▸ ACTION ITEM: Number of lines below with the word "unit": state it and write nothing more.

▸ DATA SUPPLIED:
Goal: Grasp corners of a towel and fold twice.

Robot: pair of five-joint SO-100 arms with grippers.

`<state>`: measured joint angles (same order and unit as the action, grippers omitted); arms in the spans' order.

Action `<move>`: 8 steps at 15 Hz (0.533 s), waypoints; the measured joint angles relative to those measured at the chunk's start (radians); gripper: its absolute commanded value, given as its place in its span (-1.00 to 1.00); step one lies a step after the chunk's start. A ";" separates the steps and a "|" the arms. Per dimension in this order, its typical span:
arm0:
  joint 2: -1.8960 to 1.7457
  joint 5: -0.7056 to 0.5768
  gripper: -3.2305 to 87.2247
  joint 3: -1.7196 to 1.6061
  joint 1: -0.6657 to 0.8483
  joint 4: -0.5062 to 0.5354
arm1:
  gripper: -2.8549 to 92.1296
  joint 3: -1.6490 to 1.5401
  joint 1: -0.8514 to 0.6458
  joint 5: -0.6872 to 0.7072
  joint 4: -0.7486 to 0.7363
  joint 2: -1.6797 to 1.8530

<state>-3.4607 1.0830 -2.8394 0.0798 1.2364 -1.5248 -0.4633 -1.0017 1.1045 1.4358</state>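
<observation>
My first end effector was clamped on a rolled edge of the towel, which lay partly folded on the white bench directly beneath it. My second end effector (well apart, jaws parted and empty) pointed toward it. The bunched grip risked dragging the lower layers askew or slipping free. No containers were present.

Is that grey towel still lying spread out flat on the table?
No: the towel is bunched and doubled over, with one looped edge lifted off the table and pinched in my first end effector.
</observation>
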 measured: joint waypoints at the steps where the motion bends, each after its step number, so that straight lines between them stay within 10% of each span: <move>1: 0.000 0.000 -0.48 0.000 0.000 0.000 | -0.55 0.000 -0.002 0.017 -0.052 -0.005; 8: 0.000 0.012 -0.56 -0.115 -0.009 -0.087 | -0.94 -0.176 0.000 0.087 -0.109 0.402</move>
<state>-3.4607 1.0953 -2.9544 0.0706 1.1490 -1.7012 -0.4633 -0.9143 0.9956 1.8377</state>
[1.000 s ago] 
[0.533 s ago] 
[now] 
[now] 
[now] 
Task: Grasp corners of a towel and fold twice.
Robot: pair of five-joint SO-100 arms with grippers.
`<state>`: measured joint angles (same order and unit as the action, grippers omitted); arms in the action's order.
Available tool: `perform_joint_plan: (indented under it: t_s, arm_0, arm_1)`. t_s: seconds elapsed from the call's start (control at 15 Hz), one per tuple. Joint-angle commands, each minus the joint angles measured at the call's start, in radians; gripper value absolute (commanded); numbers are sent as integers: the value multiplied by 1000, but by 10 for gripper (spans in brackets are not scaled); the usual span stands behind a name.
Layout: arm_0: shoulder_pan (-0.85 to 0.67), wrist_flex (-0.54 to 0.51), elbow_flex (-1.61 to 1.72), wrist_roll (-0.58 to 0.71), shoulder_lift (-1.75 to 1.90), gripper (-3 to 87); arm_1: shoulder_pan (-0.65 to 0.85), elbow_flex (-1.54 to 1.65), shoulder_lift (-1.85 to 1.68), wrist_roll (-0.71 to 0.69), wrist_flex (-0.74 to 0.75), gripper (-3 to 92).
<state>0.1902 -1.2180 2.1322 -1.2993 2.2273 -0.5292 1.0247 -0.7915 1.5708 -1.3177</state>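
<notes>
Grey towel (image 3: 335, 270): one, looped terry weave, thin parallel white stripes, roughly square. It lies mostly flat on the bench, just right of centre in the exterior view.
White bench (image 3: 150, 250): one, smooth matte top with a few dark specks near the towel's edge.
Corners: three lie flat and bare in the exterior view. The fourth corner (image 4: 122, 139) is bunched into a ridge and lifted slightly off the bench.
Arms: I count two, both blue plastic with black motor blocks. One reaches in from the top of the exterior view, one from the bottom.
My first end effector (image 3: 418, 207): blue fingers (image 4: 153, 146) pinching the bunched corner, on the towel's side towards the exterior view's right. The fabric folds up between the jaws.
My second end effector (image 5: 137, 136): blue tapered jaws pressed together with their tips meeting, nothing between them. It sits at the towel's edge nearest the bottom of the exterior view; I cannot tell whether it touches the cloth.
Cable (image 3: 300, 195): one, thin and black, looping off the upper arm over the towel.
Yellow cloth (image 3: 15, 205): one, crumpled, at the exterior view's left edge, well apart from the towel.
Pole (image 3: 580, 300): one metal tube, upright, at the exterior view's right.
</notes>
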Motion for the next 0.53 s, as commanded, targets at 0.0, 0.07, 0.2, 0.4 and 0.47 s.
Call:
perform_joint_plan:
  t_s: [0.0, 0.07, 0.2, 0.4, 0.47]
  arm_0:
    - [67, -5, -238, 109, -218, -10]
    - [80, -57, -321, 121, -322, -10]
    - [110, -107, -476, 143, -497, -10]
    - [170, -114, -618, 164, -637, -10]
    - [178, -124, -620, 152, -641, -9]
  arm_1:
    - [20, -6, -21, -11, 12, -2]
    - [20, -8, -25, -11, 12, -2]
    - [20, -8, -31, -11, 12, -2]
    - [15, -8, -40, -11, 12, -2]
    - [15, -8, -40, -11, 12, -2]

▸ COMPLETED TASK: 2